Hazel threw open the door; her mouth opened with a yell. There was nothing there. The rain struck her in the face with hundreds of tiny blows; the wind howled back, trying to push the door out of her grip.

“You can’t have him!” she screamed out into the night. The wind stung her eyes with its harshness. “You can’t! You can’t!”

Her words were stolen away from her, strangled in the grip of a sharp wind. She could not tell if the water on her face was tears or rain.

 

* * *

 

“ ...Tom found me all soaked to the bone. What could I possibly have told him? I know it’s ridiculous, but I can’t shake this feeling. There was something out there that night.”

“Have you ever heard of pareidolia, Mrs. Watson?”

“No,” Hazel answered. “I’m afraid I’m not familiar with the term.”

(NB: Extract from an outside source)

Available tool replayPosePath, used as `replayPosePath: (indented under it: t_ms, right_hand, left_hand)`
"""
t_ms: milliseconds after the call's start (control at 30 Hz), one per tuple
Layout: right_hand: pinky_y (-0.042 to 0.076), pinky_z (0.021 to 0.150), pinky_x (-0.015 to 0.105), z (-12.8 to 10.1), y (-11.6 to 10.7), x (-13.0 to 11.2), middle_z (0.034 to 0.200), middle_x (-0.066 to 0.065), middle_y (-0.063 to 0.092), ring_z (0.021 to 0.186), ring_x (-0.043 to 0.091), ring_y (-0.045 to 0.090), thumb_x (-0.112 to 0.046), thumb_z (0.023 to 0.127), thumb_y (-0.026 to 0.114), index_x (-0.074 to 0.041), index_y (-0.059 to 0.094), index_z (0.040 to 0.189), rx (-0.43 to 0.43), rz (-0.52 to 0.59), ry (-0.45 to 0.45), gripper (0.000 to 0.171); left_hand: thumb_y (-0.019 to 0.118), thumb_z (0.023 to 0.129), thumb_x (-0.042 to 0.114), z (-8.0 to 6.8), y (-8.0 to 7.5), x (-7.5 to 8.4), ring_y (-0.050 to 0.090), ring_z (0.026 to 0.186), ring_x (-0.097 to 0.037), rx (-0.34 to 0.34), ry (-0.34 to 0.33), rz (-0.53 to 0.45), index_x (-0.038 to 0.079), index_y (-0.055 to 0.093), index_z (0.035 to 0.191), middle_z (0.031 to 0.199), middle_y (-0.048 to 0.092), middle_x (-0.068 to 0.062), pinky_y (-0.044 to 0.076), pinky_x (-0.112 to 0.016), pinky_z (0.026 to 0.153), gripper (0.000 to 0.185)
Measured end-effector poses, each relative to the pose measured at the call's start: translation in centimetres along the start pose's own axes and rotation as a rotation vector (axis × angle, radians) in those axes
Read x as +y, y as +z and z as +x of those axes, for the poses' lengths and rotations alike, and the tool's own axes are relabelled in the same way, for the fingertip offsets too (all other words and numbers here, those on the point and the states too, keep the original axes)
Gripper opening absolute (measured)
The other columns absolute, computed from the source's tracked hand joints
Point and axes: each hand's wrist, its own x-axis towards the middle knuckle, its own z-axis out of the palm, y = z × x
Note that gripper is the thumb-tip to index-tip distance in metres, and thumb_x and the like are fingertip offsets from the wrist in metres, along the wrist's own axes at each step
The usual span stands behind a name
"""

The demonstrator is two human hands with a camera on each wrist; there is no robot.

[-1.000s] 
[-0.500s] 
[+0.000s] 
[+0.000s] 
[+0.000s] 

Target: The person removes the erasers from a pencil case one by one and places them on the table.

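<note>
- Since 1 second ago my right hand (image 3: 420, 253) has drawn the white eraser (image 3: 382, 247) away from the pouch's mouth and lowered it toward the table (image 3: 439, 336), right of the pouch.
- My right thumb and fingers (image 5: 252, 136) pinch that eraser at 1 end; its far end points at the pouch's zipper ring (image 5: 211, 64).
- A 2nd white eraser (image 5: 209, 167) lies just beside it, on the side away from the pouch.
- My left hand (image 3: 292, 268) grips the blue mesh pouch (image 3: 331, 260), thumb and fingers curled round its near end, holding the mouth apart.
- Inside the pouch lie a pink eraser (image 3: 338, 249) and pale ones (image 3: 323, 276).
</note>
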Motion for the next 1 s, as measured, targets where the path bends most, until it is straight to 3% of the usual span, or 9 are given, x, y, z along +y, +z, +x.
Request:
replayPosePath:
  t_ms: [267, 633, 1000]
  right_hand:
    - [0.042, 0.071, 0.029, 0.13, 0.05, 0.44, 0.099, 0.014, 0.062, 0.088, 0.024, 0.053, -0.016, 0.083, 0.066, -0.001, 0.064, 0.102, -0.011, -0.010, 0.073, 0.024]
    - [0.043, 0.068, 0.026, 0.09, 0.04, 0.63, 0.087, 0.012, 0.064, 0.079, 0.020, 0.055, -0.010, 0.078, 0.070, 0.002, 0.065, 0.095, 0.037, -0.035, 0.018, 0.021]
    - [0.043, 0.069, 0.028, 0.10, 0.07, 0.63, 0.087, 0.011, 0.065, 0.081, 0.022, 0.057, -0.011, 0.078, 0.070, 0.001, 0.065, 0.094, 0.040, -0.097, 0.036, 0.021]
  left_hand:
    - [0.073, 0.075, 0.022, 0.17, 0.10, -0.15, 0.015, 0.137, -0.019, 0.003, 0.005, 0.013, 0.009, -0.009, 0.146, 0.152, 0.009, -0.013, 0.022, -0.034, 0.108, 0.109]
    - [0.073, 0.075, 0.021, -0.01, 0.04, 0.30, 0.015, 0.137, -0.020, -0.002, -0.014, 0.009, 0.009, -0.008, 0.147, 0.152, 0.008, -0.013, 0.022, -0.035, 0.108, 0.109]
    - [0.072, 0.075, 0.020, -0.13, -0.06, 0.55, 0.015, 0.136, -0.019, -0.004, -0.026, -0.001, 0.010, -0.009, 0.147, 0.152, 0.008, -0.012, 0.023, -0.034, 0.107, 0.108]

“Pareidolia,” said Dr. Lawrence, “Is the very natural psychological phenomenon of finding meaning in the meaningless, to recognize patterns when there are none. It is the reason why some people find a man’s face on a moon crater, or Jesus on a slice of toast. While some might say it is an overactive imagination hard at work, it can happen to the most logical and rational beings among us. The brain tries to make sense of its surroundings. When those so-called paranormal investigators say they hear ghostly voices on their recordings, that is simply a form of auditory pareidolia. Sometimes a toasted cheese sandwich is just a toasted cheese sandwich.”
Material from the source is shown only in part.